— HOW TO COMPLETE THIS TASK —
Check each line below for the word "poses". Then give only how many lines have it.

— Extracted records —
- - - - - - -
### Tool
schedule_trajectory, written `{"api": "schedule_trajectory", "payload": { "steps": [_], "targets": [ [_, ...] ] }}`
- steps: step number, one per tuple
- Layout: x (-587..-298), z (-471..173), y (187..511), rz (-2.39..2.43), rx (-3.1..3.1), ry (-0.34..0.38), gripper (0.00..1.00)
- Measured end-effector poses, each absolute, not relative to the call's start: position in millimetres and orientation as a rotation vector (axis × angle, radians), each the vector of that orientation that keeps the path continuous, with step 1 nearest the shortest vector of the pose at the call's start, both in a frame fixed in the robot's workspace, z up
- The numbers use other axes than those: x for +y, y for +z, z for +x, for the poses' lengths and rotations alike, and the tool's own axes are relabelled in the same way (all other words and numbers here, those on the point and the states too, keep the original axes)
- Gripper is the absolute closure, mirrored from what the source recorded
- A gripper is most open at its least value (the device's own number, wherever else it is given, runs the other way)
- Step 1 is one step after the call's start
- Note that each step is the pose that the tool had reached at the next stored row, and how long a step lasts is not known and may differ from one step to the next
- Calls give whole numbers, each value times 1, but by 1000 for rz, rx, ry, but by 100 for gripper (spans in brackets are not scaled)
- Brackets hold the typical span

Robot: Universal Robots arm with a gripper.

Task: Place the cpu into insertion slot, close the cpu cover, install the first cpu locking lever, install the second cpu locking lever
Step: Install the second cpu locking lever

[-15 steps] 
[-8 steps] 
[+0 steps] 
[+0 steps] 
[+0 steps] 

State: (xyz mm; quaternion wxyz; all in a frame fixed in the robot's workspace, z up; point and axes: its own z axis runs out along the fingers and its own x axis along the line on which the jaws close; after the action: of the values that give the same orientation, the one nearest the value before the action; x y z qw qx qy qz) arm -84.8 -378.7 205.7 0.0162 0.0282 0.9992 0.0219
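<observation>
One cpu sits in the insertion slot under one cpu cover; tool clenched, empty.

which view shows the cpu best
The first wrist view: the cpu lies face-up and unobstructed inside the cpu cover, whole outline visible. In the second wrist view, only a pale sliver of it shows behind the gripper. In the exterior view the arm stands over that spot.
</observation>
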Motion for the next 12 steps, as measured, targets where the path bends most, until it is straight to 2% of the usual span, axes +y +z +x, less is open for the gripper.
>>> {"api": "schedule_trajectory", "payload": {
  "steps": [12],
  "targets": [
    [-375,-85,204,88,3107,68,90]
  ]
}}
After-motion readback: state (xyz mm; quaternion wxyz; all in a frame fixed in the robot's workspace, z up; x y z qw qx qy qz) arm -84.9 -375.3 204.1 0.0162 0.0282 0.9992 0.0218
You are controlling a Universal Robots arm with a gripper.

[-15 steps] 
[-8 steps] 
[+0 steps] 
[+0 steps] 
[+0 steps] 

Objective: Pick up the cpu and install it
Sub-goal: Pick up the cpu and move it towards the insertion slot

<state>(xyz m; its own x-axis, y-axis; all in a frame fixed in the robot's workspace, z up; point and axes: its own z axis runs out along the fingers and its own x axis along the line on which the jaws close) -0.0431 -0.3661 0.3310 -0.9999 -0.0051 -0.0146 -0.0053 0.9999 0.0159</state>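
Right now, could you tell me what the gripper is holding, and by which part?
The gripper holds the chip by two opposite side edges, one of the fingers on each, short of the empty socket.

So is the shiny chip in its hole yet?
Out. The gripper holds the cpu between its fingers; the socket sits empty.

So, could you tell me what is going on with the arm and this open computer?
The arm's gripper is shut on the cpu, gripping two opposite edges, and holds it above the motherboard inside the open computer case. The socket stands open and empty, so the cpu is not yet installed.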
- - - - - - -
— FINISHED EXERCISE —
2